Add PEP 540: Add a new UTF-8 mode

2017-01-05 13:46:03 +01:00 · 2017-01-05 13:46:03 +01:00 · 9780f3ab43
parent 043254687a
commit 9780f3ab43
1 changed files with 286 additions and 0 deletions
--- a/pep-0540.txt
+++ b/pep-0540.txt
@ -0,0 +1,286 @@
 PEP: 540
 Title: Add a new UTF-8 mode
 Version: $Revision$
 Last-Modified: $Date$
 Author: Victor Stinner <victor.stinner@gmail.com>
 Status: Draft
 Type: Standards Track
 Content-Type: text/x-rst
 Created: 5-January-2016
 Python-Version: 3.7
 Abstract
 ========
 Add a new UTF-8 mode, opt-in option to use UTF-8 for operating system
 data instead of the locale encoding.

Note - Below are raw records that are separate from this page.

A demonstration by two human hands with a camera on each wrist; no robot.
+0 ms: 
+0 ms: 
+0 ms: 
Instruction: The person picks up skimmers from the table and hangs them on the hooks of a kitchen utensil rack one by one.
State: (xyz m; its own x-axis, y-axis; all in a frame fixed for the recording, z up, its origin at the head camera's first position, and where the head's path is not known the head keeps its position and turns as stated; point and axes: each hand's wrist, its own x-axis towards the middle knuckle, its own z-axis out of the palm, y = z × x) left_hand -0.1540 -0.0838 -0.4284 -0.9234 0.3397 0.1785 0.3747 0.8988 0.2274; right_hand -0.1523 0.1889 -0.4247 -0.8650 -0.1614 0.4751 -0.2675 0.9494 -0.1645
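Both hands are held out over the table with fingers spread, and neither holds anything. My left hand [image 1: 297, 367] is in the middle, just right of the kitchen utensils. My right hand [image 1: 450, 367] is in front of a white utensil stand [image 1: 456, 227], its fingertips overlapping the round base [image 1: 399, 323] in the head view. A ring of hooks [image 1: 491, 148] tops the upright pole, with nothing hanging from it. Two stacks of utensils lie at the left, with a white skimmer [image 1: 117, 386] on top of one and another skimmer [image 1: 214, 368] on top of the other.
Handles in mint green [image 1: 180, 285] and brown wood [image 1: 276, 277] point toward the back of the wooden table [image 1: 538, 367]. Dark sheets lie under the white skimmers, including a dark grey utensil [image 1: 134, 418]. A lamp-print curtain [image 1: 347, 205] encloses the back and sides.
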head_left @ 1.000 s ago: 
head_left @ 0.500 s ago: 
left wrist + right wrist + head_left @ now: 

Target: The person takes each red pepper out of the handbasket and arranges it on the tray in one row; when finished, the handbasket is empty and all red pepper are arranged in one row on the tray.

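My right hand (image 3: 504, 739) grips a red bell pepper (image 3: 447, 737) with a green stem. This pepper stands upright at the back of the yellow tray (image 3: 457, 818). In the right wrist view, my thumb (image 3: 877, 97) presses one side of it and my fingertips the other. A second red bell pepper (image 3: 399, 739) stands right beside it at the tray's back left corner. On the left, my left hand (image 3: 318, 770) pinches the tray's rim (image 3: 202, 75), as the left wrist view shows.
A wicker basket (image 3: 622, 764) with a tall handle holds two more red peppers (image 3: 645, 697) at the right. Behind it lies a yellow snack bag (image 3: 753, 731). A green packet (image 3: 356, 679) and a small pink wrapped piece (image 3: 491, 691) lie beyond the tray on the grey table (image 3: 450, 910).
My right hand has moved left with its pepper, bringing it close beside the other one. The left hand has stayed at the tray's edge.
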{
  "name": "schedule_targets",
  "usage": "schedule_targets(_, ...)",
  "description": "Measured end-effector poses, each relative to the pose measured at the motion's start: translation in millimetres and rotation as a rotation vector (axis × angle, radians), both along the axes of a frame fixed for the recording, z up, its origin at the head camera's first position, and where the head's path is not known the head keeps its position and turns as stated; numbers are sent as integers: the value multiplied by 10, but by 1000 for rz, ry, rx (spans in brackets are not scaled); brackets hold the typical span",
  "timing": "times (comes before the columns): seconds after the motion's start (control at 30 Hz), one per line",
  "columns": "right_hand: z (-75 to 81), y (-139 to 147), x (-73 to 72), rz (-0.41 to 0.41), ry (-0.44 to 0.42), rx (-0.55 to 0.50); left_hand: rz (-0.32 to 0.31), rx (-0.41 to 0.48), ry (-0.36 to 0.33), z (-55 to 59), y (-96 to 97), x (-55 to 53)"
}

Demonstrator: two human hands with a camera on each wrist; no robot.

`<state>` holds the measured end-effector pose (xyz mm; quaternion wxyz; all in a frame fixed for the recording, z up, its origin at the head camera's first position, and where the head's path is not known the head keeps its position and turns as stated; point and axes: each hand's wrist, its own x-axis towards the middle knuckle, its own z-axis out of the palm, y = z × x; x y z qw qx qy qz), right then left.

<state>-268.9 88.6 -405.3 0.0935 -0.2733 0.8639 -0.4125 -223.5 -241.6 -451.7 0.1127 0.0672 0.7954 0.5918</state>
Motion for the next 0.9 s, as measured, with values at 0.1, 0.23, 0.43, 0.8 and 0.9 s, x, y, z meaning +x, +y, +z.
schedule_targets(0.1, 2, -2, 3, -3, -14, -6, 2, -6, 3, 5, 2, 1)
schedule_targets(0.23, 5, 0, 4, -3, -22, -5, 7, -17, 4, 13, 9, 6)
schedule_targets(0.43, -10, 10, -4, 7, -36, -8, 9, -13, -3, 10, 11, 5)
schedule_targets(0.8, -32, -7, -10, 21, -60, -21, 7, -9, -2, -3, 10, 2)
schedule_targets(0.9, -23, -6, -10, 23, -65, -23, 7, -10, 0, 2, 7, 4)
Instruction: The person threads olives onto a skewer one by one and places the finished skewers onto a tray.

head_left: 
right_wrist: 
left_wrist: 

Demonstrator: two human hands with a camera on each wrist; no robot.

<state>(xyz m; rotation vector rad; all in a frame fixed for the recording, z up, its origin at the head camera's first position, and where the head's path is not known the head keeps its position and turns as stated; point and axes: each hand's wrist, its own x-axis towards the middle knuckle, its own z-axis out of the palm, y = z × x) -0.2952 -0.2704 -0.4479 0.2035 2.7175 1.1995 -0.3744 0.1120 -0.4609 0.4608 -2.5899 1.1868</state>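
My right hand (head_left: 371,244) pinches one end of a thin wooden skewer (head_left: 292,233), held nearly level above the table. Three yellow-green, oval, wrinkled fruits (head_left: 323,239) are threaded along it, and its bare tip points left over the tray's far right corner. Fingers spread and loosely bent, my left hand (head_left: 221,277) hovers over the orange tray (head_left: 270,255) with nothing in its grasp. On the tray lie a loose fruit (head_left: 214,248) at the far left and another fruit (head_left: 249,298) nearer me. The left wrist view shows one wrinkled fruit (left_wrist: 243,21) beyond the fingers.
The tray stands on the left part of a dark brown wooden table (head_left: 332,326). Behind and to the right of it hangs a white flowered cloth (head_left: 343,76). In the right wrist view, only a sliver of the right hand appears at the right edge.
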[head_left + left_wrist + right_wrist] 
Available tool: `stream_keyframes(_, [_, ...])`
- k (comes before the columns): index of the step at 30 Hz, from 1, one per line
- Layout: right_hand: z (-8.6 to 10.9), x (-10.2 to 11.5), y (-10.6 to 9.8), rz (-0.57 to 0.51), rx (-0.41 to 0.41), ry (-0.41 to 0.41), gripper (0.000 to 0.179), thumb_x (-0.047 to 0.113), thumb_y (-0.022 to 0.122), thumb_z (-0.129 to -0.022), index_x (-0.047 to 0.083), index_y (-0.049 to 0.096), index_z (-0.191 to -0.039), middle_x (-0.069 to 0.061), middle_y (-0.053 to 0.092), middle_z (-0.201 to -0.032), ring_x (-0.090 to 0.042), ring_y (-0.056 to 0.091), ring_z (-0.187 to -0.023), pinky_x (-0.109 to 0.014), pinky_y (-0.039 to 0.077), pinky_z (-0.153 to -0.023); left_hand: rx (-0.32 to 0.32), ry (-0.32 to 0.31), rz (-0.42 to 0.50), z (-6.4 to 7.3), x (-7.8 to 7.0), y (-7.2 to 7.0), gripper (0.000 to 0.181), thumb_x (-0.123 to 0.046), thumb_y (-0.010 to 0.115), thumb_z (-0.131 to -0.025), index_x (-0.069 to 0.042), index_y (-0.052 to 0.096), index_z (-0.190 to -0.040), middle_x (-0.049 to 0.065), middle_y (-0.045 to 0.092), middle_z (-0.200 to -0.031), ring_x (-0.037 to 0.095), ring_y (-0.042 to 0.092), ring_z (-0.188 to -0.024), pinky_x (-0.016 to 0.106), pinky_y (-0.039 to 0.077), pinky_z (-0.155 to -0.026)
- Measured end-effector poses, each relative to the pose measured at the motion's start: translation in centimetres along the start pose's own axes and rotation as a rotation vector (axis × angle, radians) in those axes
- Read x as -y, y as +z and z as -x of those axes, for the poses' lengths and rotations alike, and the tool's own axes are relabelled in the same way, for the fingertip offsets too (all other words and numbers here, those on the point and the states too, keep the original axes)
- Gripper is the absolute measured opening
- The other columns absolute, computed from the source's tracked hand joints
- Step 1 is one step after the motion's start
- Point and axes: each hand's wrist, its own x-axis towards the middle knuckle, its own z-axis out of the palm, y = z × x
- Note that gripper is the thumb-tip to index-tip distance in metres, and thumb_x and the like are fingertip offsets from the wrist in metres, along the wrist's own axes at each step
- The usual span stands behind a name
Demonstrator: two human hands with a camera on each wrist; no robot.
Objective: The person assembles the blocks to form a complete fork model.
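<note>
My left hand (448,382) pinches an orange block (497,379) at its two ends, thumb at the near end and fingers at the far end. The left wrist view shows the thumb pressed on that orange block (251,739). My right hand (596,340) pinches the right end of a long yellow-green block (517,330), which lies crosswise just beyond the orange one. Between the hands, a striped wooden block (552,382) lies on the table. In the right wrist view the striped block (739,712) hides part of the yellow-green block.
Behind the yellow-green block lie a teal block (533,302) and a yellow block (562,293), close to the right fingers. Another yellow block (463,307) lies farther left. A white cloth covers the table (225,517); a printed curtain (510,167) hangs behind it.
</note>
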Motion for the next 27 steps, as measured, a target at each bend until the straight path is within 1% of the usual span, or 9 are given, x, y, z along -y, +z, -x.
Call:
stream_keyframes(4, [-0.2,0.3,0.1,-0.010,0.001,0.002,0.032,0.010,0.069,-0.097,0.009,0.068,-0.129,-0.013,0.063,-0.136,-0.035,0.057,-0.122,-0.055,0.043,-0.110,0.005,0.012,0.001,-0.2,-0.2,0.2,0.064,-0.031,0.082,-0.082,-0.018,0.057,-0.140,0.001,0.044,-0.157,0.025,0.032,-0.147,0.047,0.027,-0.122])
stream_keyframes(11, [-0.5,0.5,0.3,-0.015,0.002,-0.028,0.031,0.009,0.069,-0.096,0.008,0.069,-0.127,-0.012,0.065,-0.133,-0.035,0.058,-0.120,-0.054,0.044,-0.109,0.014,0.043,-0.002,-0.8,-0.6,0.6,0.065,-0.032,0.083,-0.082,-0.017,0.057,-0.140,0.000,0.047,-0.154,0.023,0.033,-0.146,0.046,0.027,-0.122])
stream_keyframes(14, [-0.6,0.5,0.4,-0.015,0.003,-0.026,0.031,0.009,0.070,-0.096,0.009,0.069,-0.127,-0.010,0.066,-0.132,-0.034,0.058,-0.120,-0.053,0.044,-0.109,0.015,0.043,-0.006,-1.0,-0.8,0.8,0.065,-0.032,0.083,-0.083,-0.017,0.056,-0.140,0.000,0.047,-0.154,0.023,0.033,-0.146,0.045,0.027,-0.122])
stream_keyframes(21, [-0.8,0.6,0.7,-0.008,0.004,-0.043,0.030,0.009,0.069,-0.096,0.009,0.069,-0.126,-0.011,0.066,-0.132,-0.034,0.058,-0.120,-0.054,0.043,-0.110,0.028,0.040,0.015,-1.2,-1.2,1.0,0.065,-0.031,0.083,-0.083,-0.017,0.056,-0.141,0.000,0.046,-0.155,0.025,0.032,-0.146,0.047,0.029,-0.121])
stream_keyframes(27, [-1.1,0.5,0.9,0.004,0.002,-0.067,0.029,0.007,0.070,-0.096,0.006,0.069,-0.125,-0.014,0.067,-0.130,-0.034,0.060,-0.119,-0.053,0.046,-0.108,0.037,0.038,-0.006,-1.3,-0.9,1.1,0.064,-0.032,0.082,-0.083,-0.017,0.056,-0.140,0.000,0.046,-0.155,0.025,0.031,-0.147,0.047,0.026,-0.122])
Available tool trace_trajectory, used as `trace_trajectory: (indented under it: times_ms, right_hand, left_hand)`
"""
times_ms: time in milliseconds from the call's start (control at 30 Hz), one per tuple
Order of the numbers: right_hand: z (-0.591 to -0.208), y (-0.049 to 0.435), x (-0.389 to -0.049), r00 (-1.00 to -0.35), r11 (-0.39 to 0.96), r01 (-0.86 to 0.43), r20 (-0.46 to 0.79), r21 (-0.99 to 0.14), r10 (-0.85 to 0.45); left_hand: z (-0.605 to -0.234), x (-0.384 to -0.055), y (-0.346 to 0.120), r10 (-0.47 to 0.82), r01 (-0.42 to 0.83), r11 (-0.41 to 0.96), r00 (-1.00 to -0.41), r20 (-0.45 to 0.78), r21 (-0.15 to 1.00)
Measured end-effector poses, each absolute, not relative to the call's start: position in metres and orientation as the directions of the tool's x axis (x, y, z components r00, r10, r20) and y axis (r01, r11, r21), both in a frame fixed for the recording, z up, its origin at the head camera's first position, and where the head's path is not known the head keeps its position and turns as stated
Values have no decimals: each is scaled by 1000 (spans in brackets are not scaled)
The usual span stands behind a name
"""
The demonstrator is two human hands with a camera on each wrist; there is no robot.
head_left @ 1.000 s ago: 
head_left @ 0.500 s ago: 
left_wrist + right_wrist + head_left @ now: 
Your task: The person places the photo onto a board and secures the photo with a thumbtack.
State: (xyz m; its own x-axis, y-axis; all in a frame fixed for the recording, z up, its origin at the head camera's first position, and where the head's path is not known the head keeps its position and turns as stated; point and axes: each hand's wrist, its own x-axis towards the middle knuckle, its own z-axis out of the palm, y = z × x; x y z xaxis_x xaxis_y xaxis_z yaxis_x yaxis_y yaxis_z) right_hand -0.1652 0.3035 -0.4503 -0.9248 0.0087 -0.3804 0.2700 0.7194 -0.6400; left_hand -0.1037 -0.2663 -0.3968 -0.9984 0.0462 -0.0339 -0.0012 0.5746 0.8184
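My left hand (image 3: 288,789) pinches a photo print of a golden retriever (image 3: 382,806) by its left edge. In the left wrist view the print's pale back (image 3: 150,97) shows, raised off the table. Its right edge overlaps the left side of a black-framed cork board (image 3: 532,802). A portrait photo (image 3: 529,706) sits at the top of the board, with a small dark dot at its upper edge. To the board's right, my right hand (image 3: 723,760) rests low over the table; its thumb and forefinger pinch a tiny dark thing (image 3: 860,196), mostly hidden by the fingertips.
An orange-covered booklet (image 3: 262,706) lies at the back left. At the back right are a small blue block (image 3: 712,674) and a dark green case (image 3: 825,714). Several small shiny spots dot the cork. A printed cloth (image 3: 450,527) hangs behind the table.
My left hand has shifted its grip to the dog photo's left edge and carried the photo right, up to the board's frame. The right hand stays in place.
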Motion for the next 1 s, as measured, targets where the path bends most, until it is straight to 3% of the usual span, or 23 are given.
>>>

Add ``-X utf8`` command line option
 and ``PYTHONUTF8`` environment variable.
 Context
 =======
 Locale and operating system data
 --------------------------------
 Python uses the ``LC_CTYPE`` locale to decide how to encode and decode
 data from/to the operating system:
 * file content
 * command line arguments: ``sys.argv``
 * standard streams: ``sys.stdin``, ``sys.stdout``, ``sys.stderr``
 * environment variables: ``os.environ``
 * filenames: ``os.listdir(str)`` for example
 * pipes: ``subprocess.Popen`` using ``subprocess.PIPE`` for example
 * error messages
 * name of a timezone
 * user name, terminal name: ``os``, ``grp`` and ``pwd`` modules
 * host name, UNIX socket path: see the ``socket`` module
 * etc.
 At startup, Python calls ``setlocale(LC_CTYPE, "")`` to use the user
 ``LC_CTYPE`` locale and then store the locale encoding,
 ``sys.getfilesystemencoding()``. In the whole lifetime of a Python process,
 the same encoding and error handler are used to encode and decode data
 from/to the operating system.
 .. note::
   In some corner case, the *current* ``LC_CTYPE`` locale must be used
   instead of ``sys.getfilesystemencoding()``. For example, the ``time``
   module uses the *current* ``LC_CTYPE`` locale to decode timezone
   names.
 The POSIX locale and its encoding
 ---------------------------------
 The following environment variables are used to configure the locale, in
 this preference order:
 * ``LC_ALL``, most important variable
 * ``LC_CTYPE``
 * ``LANG``
 The POSIX locale,also known as "the C locale", is used:
 * if the first set variable is set to ``"C"``
 * if all these variables are unset, for example when a program is
  started in an empty environment.
 The encoding of the POSIX locale must be ASCII or a superset of ASCII.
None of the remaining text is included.